◆ Try it: Could the data below be printed out exactly, with the pictures left out?
Dataset section Block Start
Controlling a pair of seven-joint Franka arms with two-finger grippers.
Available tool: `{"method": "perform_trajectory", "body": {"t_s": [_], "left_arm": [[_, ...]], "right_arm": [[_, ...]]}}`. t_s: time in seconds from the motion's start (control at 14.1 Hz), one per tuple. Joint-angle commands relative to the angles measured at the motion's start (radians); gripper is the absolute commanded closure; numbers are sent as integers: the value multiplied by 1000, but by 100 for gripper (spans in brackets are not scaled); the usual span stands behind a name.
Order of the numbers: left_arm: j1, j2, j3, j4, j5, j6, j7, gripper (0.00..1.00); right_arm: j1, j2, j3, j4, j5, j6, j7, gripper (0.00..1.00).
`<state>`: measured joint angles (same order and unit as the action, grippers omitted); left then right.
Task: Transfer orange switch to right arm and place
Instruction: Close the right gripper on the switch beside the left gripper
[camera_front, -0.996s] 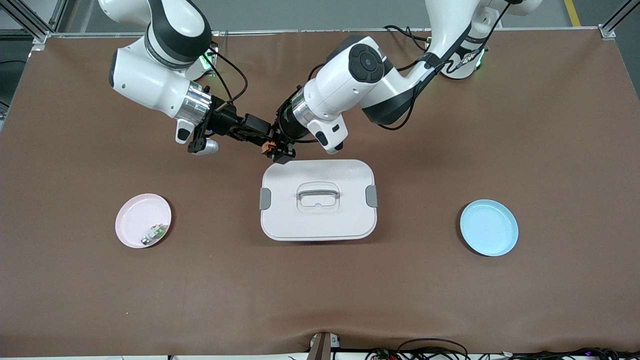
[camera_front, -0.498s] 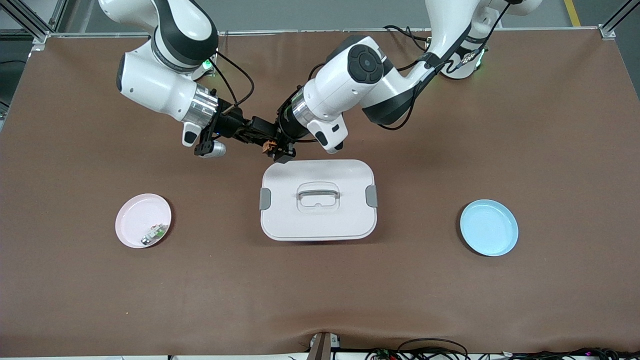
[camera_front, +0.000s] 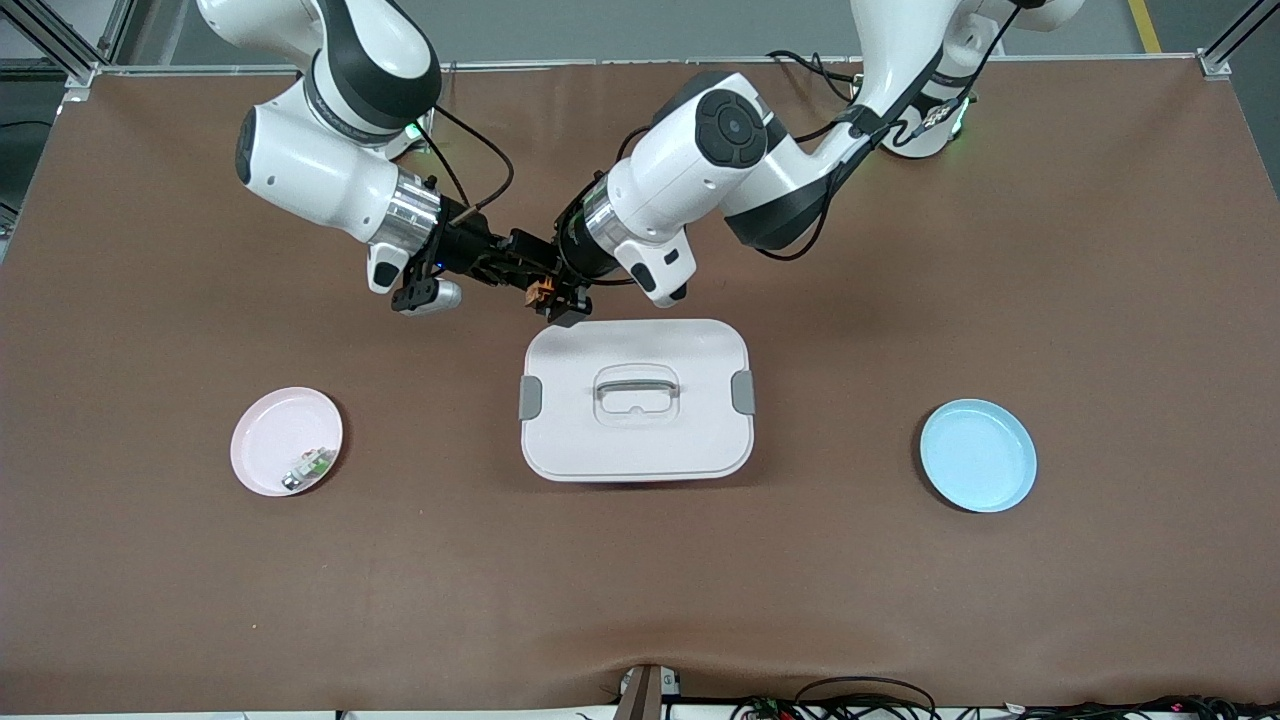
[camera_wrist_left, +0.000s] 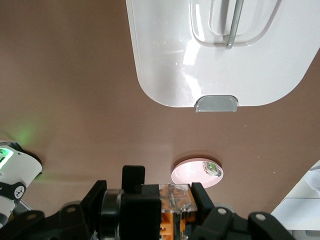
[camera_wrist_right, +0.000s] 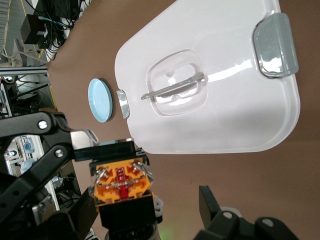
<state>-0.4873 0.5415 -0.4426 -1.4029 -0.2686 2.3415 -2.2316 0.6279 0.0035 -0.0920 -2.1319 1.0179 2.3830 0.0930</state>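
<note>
Left hand (camera_front: 556, 293) pinching orange switch (camera_front: 540, 293) upper centre above white box (camera_front: 636, 400), right hand (camera_front: 522, 262) spread, now closer around it

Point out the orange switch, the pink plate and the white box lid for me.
small black-and-orange switch (camera_front: 539, 292), front view, its orange middle.
round pink plate (camera_front: 272, 432), front view, bare part of its floor.
white rectangular plastic box lid (camera_front: 690, 440), front view, flat top beside the handle.

Two plates, pink (camera_front: 270, 440) and blue (camera_front: 978, 456); one white lidded box (camera_front: 636, 440); one orange switch (camera_front: 539, 292).
</note>
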Motion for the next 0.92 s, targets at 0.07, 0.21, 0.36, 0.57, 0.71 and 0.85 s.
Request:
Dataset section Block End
◆ Reply:
Controlling a pair of seven-joint Franka arms with two-finger grippers.
Available tool: `{"method": "perform_trajectory", "body": {"t_s": [_], "left_arm": [[_, ...]], "right_arm": [[_, ...]]}}`. t_s: time in seconds from the motion's start (control at 14.1 Hz), one per tuple. Joint-angle commands relative to the angles measured at the motion's start (radians); gripper is the absolute commanded closure; numbers are sent as integers: the value multiplied by 1000, but by 100 for gripper (spans in brackets are not scaled); the usual span stands behind a name.
Order of the numbers: left_arm: j1, j2, j3, j4, j5, j6, j7, gripper (0.00..1.00); right_arm: j1, j2, j3, j4, j5, j6, j7, gripper (0.00..1.00).
`<state>`: measured joint angles (same order and unit as the action, grippers omitted); left then right.
Task: Transfer orange switch to right arm and place
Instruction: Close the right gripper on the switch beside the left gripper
[camera_front, -0.996s] 
[camera_front, -0.498s] 
[camera_front, +0.000s] 
[camera_wrist_left, +0.000s] 
[camera_wrist_right, +0.000s] 
<state>-0.4873 0.5415 -0.4426 -1.4029 -0.2686 2.3415 -2.2316 0.6279 0.0035 -0.0920 -2.1319 1.0179 2.3830 0.0930</state>
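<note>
Left hand (camera_front: 556, 293) pinching orange switch (camera_front: 540, 293) upper centre above white box (camera_front: 636, 400), right hand (camera_front: 522, 262) spread, now closer around it

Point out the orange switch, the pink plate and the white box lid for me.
small black-and-orange switch (camera_front: 539, 292), front view, its orange middle.
round pink plate (camera_front: 272, 432), front view, bare part of its floor.
white rectangular plastic box lid (camera_front: 690, 440), front view, flat top beside the handle.

Two plates, pink (camera_front: 270, 440) and blue (camera_front: 978, 456); one white lidded box (camera_front: 636, 440); one orange switch (camera_front: 539, 292).
</note>
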Motion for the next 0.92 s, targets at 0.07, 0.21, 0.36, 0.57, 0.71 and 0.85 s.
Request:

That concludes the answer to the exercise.